▶ **Stored entries**:
************

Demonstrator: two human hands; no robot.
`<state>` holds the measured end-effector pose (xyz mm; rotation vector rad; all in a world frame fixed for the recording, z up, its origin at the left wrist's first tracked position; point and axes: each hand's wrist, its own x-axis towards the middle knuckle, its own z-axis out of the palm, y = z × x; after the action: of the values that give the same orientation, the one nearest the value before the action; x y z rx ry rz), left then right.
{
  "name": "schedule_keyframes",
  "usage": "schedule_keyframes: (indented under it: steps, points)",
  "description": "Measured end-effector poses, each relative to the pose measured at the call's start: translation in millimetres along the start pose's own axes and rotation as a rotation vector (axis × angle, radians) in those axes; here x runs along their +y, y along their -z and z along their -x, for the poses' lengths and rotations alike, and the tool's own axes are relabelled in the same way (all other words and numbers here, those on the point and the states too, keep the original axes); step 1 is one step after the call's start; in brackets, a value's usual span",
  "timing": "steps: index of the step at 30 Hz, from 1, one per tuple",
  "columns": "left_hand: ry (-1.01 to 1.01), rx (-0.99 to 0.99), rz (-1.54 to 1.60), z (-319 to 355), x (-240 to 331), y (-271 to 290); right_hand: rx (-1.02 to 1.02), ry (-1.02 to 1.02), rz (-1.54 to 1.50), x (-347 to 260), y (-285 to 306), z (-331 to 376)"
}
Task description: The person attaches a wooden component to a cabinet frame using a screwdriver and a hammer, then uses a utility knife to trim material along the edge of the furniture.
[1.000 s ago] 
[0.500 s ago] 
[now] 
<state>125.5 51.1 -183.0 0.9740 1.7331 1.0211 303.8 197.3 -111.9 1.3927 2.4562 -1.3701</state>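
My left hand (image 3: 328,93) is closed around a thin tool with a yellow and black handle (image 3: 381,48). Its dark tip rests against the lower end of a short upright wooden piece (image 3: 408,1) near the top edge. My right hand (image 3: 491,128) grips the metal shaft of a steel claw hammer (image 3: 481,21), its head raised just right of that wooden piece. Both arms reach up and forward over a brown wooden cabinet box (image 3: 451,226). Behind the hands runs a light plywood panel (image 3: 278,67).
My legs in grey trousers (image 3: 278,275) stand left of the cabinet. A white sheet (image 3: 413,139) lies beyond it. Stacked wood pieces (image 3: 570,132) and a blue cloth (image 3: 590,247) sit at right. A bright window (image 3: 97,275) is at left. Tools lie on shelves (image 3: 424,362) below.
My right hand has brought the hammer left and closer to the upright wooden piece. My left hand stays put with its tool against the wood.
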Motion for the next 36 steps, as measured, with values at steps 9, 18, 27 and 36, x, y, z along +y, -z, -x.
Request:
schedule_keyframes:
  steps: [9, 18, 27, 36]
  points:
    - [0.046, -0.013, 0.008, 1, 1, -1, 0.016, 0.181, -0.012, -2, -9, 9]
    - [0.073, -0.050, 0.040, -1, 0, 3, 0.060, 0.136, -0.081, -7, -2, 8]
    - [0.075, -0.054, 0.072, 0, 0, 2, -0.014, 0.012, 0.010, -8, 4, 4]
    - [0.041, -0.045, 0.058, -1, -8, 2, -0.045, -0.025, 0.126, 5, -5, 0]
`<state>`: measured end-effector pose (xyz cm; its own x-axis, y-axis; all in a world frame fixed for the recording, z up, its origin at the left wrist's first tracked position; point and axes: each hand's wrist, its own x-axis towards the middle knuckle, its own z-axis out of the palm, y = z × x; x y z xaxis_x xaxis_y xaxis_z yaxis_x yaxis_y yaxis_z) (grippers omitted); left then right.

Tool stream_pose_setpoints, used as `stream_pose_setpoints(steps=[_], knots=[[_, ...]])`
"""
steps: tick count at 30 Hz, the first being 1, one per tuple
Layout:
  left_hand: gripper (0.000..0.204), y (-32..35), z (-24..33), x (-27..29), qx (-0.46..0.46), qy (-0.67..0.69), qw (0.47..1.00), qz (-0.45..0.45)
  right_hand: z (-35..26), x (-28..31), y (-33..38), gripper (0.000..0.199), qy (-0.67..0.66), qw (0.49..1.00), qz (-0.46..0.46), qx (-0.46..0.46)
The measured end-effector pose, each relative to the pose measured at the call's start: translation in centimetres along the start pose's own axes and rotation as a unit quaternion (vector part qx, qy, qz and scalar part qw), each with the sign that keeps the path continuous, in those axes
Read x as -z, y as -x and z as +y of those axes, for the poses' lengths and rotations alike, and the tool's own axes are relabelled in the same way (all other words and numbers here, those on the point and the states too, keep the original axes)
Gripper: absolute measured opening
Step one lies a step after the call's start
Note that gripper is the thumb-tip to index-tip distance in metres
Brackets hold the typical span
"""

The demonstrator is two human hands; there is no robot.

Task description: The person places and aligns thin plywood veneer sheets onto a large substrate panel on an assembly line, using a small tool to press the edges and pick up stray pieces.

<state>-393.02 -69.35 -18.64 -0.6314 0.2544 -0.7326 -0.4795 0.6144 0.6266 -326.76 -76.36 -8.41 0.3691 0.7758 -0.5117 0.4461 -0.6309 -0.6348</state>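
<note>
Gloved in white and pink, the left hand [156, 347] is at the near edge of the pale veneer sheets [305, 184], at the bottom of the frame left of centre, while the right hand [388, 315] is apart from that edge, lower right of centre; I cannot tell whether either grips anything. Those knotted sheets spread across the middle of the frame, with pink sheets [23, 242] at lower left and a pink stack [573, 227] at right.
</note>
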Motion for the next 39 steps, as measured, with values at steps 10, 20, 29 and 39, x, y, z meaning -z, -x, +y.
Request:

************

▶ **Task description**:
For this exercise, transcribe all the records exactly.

▶ **Task solution**:
Demonstrator: two human hands; no robot.
`<state>` holds the measured end-effector pose (xyz mm; rotation vector rad; all in a world frame fixed for the recording, z up, its origin at the left wrist's first tracked position; point and axes: each hand's wrist, its own x-axis towards the middle knuckle, its own z-axis out of the palm, y = z × x; after the action: of the values that give the same orientation, the one nearest the value before the action; x y z rx ry rz), left then right.
{
  "name": "schedule_keyframes",
  "usage": "schedule_keyframes: (indented under it: steps, points)",
  "description": "Measured end-effector poses, each relative to the pose measured at the call's start: translation in millimetres along the start pose's own axes and rotation as a rotation vector (axis × angle, radians) in those axes; here x runs along their +y, y along their -z and z along their -x, for the poses' lengths and rotations alike, and the tool's own axes are relabelled in the same way (all other words and numbers here, those on the point and the states too, keep the original axes); step 1 is one step after the call's start; in brackets, a value's usual span",
  "timing": "steps: index of the step at 30 Hz, from 1, one per tuple",
  "columns": "left_hand: ry (-1.01 to 1.01), rx (-0.99 to 0.99), rz (-1.54 to 1.60), z (-319 to 355), x (-240 to 331), y (-271 to 290); right_hand: rx (-1.02 to 1.02), ry (-1.02 to 1.02), rz (-1.54 to 1.50), x (-347 to 260), y (-285 to 306), z (-331 to 376)"
}
Task description: The person attaches a wooden component to a cabinet frame using a screwdriver and a hammer, then uses a utility knife to trim material along the edge of the furniture.
[1.000 s ago] 
[0.500 s ago] 
[now] 
<state>125.5 51.1 -183.0 0.9740 1.7331 1.0211 303.8 197.3 -111.9 1.3927 2.4562 -1.3701</state>
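My left hand (image 3: 328,93) is closed around a thin tool with a yellow and black handle (image 3: 381,48). Its dark tip rests against the lower end of a short upright wooden piece (image 3: 408,1) near the top edge. My right hand (image 3: 491,128) grips the metal shaft of a steel claw hammer (image 3: 481,21), its head raised just right of that wooden piece. Both arms reach up and forward over a brown wooden cabinet box (image 3: 451,226). Behind the hands runs a light plywood panel (image 3: 278,67).
My legs in grey trousers (image 3: 278,275) stand left of the cabinet. A white sheet (image 3: 413,139) lies beyond it. Stacked wood pieces (image 3: 570,132) and a blue cloth (image 3: 590,247) sit at right. A bright window (image 3: 97,275) is at left. Tools lie on shelves (image 3: 424,362) below.
My right hand has brought the hammer left and closer to the upright wooden piece. My left hand stays put with its tool against the wood.
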Motion for the next 36 steps, as measured, with values at steps 9, 18, 27 and 36, x, y, z along +y, -z, -x.
Request:
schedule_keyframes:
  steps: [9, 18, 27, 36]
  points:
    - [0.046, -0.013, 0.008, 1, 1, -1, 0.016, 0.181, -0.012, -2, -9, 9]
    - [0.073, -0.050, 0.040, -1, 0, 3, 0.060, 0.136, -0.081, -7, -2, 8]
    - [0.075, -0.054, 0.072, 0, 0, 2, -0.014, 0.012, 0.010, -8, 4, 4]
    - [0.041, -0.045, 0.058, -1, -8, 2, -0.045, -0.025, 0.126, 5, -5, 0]
`<state>`: measured end-effector pose (xyz cm; its own x-axis, y-axis; all in a world frame fixed for the recording, z up, its origin at the left wrist's first tracked position; point and axes: each hand's wrist, its own x-axis towards the middle knuckle, its own z-axis out of the palm, y = z × x; x y z xaxis_x xaxis_y xaxis_z yaxis_x yaxis_y yaxis_z) (grippers omitted); left then right.

Tool stream_pose_setpoints, used as `stream_pose_setpoints(steps=[_], knots=[[_, ...]])`
"""
steps: tick count at 30 Hz, the first being 1, one per tuple
Layout:
  left_hand: gripper (0.000..0.204), y (-32..35), z (-24..33), x (-27..29), qx (-0.46..0.46), qy (-0.67..0.69), qw (0.47..1.00), qz (-0.45..0.45)
  right_hand: z (-35..26), x (-28..31), y (-33..38), gripper (0.000..0.199), qy (-0.67..0.66), qw (0.49..1.00), qz (-0.46..0.46), qx (-0.46..0.46)
The measured end-effector pose, each relative to the pose measured at the call's start: translation in centimetres along the start pose's own axes and rotation as a unit quaternion (vector part qx, qy, qz and scalar part qw), each with the sign that keeps the path continuous, in those axes
Read x as -z, y as -x and z as +y of those axes, for the poses' lengths and rotations alike, and the tool's own axes are relabelled in the same way (all other words and numbers here, those on the point and the states too, keep the original axes)
Gripper: absolute measured opening
Step one lies a step after the call's start
Note that gripper is the thumb-tip to index-tip distance in metres
Brackets hold the typical span
"""

The demonstrator is two human hands; there is no robot.

Task description: The person places and aligns thin plywood veneer sheets onto a large substrate panel on an assembly line, using a small tool to press the edges and pick up stray pieces.

<state>-393.02 -69.35 -18.64 -0.6314 0.2544 -0.7326 -0.4795 0.6144 0.6266 -326.76 -76.36 -8.41 0.3691 0.7758 -0.5117 0.4461 -0.6309 -0.6348</state>
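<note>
Gloved in white and pink, the left hand [156, 347] is at the near edge of the pale veneer sheets [305, 184], at the bottom of the frame left of centre, while the right hand [388, 315] is apart from that edge, lower right of centre; I cannot tell whether either grips anything. Those knotted sheets spread across the middle of the frame, with pink sheets [23, 242] at lower left and a pink stack [573, 227] at right.
</note>
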Motion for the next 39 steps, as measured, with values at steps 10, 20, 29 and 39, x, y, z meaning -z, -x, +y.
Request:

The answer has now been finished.